Action item.
Please give back, exactly as written, the lines from the line with "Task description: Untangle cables" to the line with "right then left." in the listing below, leaving out all pictures.

Supplied data.

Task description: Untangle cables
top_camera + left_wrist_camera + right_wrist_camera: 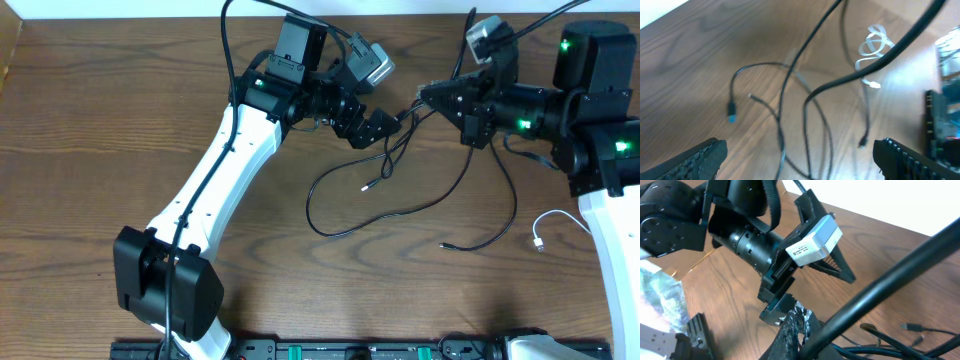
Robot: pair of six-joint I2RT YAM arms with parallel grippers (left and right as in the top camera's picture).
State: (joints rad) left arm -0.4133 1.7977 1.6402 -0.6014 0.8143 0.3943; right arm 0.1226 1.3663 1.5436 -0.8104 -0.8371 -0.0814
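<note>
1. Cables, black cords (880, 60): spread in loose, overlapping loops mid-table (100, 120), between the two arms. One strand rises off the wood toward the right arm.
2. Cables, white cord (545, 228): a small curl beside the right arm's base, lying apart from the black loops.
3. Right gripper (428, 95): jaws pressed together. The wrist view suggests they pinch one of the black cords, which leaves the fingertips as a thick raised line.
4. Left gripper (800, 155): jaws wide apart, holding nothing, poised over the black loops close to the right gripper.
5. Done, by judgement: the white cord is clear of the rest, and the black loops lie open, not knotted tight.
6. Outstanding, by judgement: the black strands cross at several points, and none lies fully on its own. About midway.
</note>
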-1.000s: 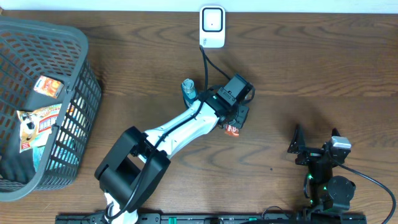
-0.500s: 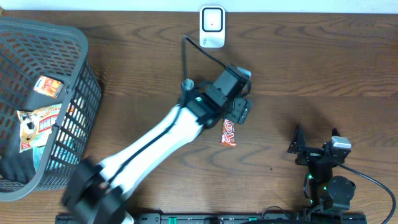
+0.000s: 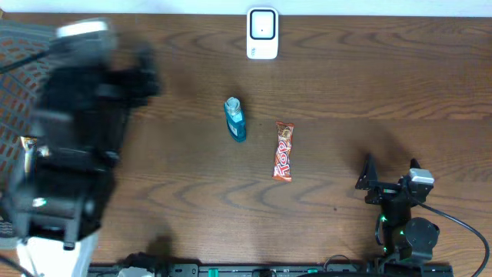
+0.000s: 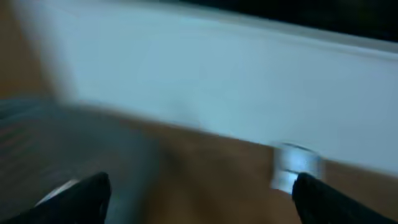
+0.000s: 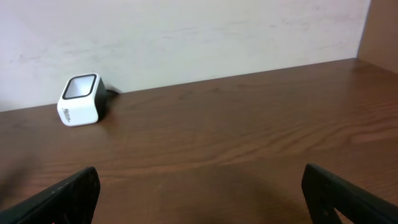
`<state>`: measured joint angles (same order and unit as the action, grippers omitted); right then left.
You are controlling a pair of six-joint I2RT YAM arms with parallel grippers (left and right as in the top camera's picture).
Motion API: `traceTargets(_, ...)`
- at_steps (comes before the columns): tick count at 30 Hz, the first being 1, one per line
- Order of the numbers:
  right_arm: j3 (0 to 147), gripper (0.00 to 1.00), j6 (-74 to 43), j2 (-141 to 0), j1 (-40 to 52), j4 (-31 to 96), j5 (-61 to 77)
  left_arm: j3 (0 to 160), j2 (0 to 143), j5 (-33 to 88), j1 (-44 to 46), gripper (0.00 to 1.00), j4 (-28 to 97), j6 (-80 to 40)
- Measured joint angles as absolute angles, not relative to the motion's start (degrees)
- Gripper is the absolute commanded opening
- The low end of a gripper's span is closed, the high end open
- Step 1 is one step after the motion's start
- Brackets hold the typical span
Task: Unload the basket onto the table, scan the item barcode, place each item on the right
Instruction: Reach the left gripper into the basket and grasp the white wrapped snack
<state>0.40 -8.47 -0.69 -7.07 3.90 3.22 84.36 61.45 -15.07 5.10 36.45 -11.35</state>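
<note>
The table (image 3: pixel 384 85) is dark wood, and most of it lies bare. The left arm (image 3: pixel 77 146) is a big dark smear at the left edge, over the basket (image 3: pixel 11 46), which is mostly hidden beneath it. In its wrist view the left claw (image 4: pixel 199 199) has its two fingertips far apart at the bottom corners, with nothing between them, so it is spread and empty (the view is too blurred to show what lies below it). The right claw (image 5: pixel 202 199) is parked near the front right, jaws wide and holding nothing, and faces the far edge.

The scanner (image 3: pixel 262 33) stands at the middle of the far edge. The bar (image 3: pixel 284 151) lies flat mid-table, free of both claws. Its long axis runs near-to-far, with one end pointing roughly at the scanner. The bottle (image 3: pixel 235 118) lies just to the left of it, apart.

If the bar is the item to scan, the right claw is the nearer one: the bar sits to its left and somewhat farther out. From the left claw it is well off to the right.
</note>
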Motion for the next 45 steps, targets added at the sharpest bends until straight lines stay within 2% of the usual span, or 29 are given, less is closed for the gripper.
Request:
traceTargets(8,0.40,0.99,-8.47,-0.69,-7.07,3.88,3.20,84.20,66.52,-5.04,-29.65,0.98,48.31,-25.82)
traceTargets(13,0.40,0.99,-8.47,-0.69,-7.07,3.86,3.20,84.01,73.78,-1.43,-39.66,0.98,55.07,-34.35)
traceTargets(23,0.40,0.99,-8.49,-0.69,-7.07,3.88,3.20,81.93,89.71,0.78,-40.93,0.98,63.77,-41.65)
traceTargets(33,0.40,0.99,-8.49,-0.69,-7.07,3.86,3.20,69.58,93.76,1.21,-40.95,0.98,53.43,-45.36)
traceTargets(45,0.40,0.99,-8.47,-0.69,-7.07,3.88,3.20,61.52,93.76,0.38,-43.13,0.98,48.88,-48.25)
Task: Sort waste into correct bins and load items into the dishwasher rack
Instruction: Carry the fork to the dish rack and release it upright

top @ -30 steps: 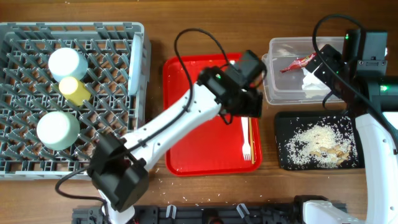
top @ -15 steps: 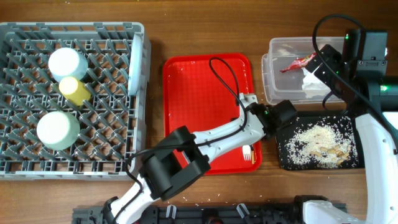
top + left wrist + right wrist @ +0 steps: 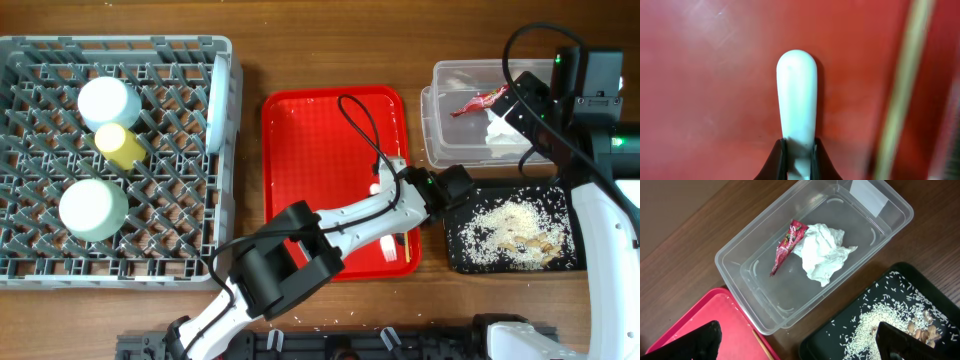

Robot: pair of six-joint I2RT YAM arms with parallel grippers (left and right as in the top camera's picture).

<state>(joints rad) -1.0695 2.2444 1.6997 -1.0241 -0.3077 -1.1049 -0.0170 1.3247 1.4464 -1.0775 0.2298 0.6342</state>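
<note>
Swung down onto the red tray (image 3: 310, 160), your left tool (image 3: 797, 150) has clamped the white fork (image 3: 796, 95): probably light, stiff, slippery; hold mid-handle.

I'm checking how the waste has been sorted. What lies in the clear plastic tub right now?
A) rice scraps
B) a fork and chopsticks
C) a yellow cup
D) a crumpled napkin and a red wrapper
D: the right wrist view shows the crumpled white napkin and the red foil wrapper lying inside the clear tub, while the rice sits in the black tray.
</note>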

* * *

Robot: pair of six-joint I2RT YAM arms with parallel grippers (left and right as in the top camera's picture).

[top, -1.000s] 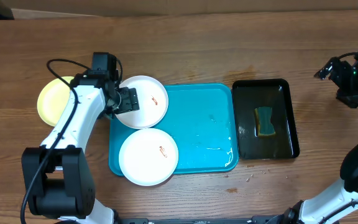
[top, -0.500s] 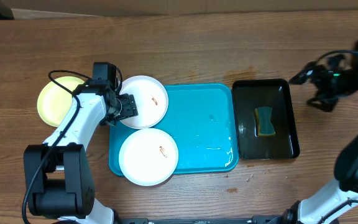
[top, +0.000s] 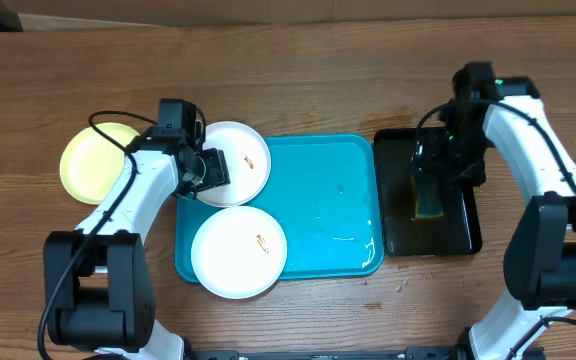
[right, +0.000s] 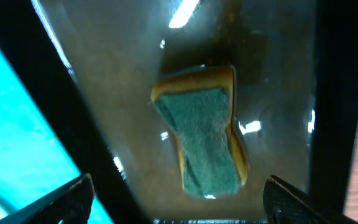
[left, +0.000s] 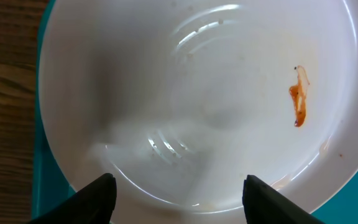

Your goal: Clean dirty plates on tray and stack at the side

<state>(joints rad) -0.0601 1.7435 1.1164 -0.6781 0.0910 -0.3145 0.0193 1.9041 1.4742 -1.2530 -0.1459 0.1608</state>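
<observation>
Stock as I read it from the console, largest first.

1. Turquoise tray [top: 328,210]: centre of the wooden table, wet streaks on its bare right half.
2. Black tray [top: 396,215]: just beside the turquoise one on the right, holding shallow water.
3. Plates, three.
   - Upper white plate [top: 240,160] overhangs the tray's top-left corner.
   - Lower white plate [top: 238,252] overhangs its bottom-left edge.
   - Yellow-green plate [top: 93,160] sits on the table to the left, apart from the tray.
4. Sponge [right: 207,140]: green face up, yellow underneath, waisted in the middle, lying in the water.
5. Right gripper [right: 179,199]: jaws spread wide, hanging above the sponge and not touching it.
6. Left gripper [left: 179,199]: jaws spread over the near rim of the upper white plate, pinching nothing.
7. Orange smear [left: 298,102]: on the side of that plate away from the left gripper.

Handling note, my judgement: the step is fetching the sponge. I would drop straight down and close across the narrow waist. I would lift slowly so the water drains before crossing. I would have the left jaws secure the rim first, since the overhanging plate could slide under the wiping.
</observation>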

Task result.
Task description: Untangle cables
top_camera + left_wrist_camera + right_wrist_camera: 
Robot: pair of six-joint I2RT YAM arms with parallel grippers (left and right as in the top camera's picture).
State: (joints rad) left arm -0.4133 1.7977 1.6402 -0.6014 0.8143 0.3943; right arm 0.1226 1.3663 1.5436 -0.8104 -0.8371 -0.0814
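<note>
1. Cables, black cords (880, 60): spread in loose, overlapping loops mid-table (100, 120), between the two arms. One strand rises off the wood toward the right arm.
2. Cables, white cord (545, 228): a small curl beside the right arm's base, lying apart from the black loops.
3. Right gripper (428, 95): jaws pressed together. The wrist view suggests they pinch one of the black cords, which leaves the fingertips as a thick raised line.
4. Left gripper (800, 155): jaws wide apart, holding nothing, poised over the black loops close to the right gripper.
5. Done, by judgement: the white cord is clear of the rest, and the black loops lie open, not knotted tight.
6. Outstanding, by judgement: the black strands cross at several points, and none lies fully on its own. About midway.
</note>
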-1.000s: 
-0.500s: 
+0.000s: 
+0.000s: 
+0.000s: 
`<state>`: measured joint angles (same order and unit as the action, grippers omitted); right then left.

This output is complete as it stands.